Tal era el atractivo de las proyecciones dominicales, a eso de las 4 de la tarde, que el mayor castigo, al menos para mí, que durante la semana pudiera aniquilarte del temido inspector de estudios o del mismísimo prefecto de disciplina (esto si que es una denominación nítida de las responsabilidades jerárquicas y nada de las zarandajas actuales como “coordinador de derechos ciudadanos escolares”, por ejemplo) era la de desheredarte sin la película los domingos. Sin recreo a media mañana, pasable, dar tres vueltas en pleno enero al campo de fútbol con los sabañones a punto de reventar, vale, pero sin cine… Padre Félix, padre Félix que yo no he sido. El P. Félix, el P. Pablo y el P. Llanos y todos sus austeros colegas sabían perfectamente lo que representaba para nosotros disfrutar cuando rugía el león de la Metro o la antena de radio de la RKO resplandecían en la pantalla del nostálgico teatro de las Arcas Reales.

Así que las advertencias “que te quedas sin cine el domingo”, eran el recurso definitivo para que agacháramos la cerviz y nos concentráramos en recordar los nombres de los arquitectos de Santa Sofía en Constantinopla. Isidoro de Mileto y Artemio de Tralles. Esos eran los dos arquitectos de Santa Sofía. Imborrables en la memoria, hasta el punto que me acuerdo del lugar, hora y sitio exacto cuando me salvé “in extremis” del castigo del P. Reyero. Sería por el temor a quedarme sin ver “Harakiri”, aquí los buenos padres –posiblemente porque venía avalada por algún premio en el pecaminoso Cannes- hicieron la vista gorda y el ritual del suicidio quedó grabado tan hondamente como Richard Widmark esquiando airosamente por los fiordos nórdicos para sabotear el agua pesada nazi. Algo que tampoco es de extrañar dado que una vez vendida la katana para sostener a su familia inmersa en la más extrema pobreza, el samurai protagonista se ve obligado a rajarse la tripa con una rama de bambú afilada. Todo ello arrodillado, vestido de inmaculado blanco, inmenso contraste en el marco del fondo negro de las imágenes. 
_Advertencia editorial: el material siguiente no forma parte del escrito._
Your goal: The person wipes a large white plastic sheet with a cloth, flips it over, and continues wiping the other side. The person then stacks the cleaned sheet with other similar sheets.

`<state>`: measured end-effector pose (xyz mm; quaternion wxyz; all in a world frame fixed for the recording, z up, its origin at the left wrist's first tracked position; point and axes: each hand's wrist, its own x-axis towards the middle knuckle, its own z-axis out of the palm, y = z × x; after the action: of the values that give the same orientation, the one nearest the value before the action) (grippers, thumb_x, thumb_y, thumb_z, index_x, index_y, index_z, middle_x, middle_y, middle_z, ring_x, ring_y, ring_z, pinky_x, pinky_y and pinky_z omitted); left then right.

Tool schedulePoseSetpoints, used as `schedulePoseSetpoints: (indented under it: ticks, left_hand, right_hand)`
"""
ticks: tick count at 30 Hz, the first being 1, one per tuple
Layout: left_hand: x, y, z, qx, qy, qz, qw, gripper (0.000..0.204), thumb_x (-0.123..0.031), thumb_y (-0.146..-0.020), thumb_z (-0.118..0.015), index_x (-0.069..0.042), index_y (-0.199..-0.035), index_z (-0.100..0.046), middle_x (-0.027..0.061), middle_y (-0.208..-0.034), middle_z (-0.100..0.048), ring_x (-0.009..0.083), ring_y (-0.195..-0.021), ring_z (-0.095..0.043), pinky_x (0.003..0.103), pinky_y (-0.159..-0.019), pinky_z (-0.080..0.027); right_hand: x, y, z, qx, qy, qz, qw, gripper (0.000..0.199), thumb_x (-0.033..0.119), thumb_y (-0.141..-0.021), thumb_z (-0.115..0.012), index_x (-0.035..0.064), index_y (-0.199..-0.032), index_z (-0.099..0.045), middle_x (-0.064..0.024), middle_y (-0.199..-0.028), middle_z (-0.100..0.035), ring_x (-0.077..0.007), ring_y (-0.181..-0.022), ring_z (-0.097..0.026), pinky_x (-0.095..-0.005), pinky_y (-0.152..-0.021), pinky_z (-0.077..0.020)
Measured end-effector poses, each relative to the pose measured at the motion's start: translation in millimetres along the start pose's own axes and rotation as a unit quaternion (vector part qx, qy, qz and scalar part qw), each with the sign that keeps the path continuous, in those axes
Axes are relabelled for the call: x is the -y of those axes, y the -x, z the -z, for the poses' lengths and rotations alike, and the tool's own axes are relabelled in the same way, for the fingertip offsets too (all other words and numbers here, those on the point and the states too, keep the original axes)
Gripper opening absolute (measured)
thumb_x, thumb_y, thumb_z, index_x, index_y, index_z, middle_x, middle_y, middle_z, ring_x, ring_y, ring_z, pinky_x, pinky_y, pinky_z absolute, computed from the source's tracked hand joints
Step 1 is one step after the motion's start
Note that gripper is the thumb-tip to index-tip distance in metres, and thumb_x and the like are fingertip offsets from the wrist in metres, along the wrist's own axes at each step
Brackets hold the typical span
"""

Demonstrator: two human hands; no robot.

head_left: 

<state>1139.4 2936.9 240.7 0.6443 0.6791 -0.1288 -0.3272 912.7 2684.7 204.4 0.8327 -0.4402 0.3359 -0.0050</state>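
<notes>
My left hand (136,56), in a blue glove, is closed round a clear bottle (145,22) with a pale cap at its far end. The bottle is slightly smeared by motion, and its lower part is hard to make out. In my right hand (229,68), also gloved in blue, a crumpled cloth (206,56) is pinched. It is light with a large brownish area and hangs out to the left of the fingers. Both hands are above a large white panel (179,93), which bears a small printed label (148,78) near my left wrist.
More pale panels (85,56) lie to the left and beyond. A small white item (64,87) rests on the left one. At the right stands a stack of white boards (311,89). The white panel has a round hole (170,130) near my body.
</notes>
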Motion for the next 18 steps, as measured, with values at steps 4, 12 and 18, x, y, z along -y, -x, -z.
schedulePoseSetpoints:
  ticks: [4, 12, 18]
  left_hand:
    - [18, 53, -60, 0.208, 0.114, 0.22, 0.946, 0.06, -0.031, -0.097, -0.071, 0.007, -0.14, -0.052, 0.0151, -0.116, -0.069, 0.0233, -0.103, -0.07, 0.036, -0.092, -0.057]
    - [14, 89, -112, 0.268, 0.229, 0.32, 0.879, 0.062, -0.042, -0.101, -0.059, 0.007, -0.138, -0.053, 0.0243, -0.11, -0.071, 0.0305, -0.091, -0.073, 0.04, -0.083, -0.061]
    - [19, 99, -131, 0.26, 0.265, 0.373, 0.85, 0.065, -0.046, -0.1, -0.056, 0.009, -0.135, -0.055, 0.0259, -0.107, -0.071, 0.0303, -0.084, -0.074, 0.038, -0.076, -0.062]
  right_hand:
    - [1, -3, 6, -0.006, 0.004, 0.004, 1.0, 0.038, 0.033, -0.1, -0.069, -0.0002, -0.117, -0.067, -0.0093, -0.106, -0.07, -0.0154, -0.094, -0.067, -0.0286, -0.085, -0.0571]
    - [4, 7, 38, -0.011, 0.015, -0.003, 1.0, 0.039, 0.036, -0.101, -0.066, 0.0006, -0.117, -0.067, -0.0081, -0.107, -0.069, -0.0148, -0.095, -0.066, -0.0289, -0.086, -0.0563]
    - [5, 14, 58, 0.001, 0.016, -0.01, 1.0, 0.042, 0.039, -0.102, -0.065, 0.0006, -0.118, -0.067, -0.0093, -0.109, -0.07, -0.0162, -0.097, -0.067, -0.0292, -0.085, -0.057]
Sólo 10 años después, todas las mañanas, durante muchos meses seguidos, esta imagen recurrente no dejaba de venirme a la mente cuando camino de mi escuela de japonés bordeaba el Cuartel General de la Fuerzas Armadas niponas, en el mismísimo centro de la capital nipona, donde más o menos por las fechas en que asistíamos horrorizados al ritual suicida y ficiticio de Hanshiro Tsugumo en la película en Arcas, Yukio Mishima se había destripado, pero esta vez de manera real. ¿Qué extraña asociación de imágenes me trasladaba, desde el centro de Tokio, día tras día, a los ásperos butacones de madera chapada del teatro en Arcas? ¿Se trata del mismo mecanismo mental que me hace recordar que la batalla de las Navas de Tolosa acaeció en 1212, sin cuya fácil memorización quizá habría tardado años en sobresaltarme con los cuervos acosadores de Tippi Hedren en “Los pájaros” de Hitchcock?